There is much to learn about developing compassion, from books like those listed below, from teachers of compassion-cultivating meditation practices, from therapists, and from many experiences in life and relationships.

Here are some compassion practices to try out and experiment with. Remember, don't try to force things, and give the practices and yourself some time. It's not helpful to judge yourself or give up hope – but if judgments or hopeless thoughts and feelings arise, don't judge yourself for having them or lose hope!

Simply repeat, with a genuine intention, a few phrases of kindness and compassion toward yourself. Some commonly used phrases are, "May I be happy. May I be healthy. May I be free of suffering." Another option is, "May I have a calm, gentle, and loving mind." Or you can make up phrases of your own, experimenting until you find ones that work for you. After a few minutes of repeating these phrases, and continually reconnecting with the intention behind saying them, you may find that feelings of kindness and love, a state of calm, and/or other nice things are happening in your mind and body. Doing this practice for 10 to 20 minutes once a day can be very powerful, and can create a resource to draw on during particularly stressful times.
Offer compassion to your painful feelings. A common phrase to use is, "I care about my pain." Again, you may be surprised to discover the power of simply repeating a phrase like this with a sincere intention.

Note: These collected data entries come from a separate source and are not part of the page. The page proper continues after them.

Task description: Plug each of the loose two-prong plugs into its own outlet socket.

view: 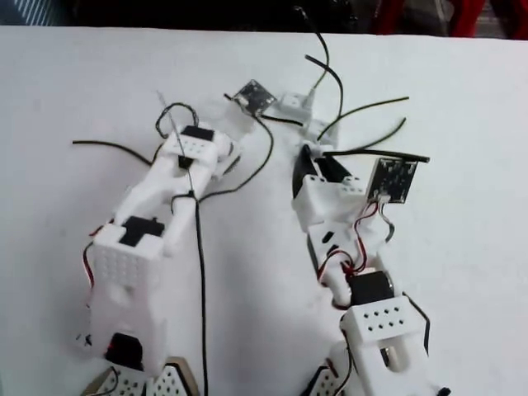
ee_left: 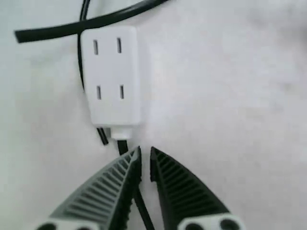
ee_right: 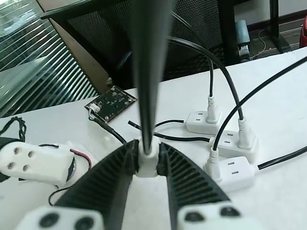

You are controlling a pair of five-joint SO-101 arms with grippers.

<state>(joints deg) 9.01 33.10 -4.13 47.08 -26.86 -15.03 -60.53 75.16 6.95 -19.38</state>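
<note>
White plug [ee_right: 146, 165] is sitting clamped between the fingers of your right gripper [ee_right: 147, 147], its black cable [ee_right: 149, 72] running straight away from them. White outlet blocks [ee_right: 232, 173] are lying beyond the fingertips. Your left gripper [ee_left: 145, 160] is hovering, fingers nearly together, just short of a free outlet strip [ee_left: 112, 76].

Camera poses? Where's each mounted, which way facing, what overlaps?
High: fixed above, looking down on the table; left arm, right arm show.
Left wrist: faces down at an empty outlet block past the left tool.
Right wrist: faces across the table at plugged outlet blocks; right tool clamps a plug.
Shared: high and right wrist show the plugged outlet blocks.
</note>
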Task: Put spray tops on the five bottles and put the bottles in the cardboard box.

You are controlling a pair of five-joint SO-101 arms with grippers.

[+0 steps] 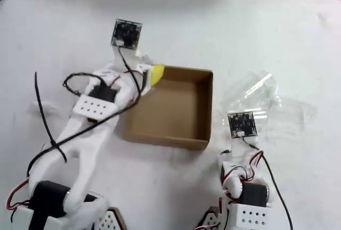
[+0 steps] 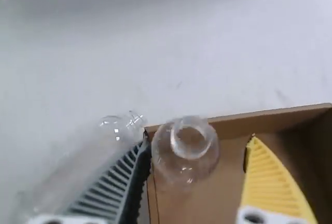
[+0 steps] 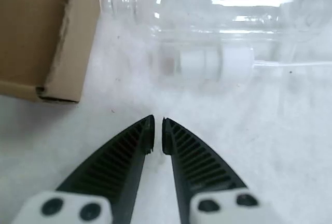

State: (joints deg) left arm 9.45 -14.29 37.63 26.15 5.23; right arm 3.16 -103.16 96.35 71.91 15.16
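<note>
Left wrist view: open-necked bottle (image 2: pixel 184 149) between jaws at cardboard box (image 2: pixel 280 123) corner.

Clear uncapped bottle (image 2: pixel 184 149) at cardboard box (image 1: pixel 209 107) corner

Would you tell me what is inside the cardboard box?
The cardboard box is bare except one corner, where a clear bottle sits between the left gripper's open fingers, covering what lies beneath.

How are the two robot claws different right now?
The left gripper has one grey and one yellow finger, spread wide at the cardboard box corner, either side of a clear bottle. The right gripper has two black fingers, nearly shut, above the table. Both have ridged fingers.
</note>
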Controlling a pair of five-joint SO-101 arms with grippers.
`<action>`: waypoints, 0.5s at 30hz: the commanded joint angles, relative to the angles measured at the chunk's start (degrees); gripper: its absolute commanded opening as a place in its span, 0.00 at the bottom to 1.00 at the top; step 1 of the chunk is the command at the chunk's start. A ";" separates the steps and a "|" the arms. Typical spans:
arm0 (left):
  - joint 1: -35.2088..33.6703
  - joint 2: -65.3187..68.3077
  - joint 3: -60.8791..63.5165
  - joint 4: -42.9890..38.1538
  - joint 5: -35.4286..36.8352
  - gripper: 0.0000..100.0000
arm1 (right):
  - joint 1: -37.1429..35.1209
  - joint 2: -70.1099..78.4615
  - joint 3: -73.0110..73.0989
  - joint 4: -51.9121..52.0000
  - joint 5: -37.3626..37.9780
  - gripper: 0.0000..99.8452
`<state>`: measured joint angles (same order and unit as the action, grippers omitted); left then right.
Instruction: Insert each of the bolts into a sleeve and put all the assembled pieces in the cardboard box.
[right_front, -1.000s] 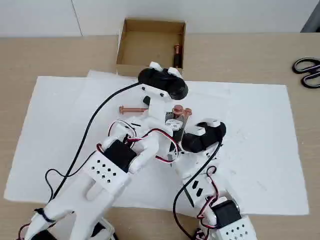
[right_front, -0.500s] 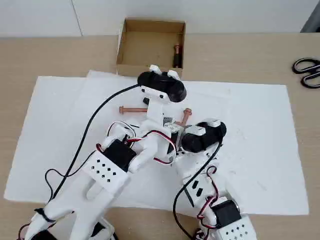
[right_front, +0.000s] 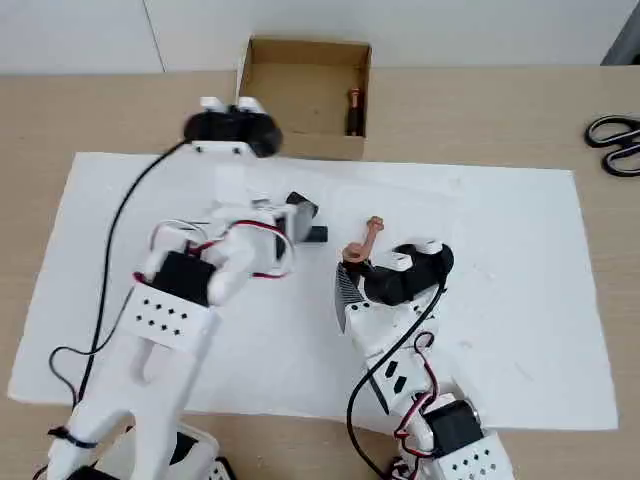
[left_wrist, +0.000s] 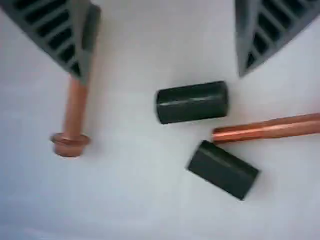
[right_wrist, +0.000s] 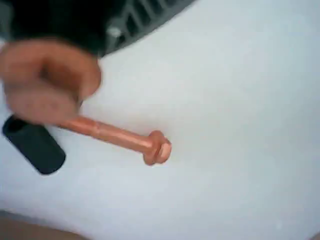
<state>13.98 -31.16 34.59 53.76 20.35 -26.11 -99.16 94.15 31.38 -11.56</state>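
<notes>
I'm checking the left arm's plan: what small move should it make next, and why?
Probably lower the left tool onto the sleeve and close. Its fingers stand open, and that sleeve lies free on the white sheet, in line with the gap between them, with nothing sticking out of it.

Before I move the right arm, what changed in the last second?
The left arm swung back to the left, from over the sheet's middle to the box's front corner, uncovering the bolt by the right arm. Its fingers are open above two sleeves. Right arm, box and scissors stayed put.
</notes>
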 joint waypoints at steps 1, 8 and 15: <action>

When difficult emotions arise, try holding them like you would a crying child. Hold the fear like you would hold a fearful child. Hold the anger as you would hold an angry child. Ultimately, it's about learning to meet each one of your thoughts and mind-body states with this unconditional love, like welcoming all your children home.

Offer compassion to the hurt part of yourself. Bring to mind an image of yourself at a time of hurt and pain, and offer compassion to the child or adult you were then. You might use phrases like, "may you find peace, may you be free of suffering."

Try a practice known as "tonglen" (which involves "sending and receiving" coordinated with breathing). Picture yourself at a time of pain and hurt. On the in-breath, breathe in that person's pain and suffering. On the out-breath send that person support and caring.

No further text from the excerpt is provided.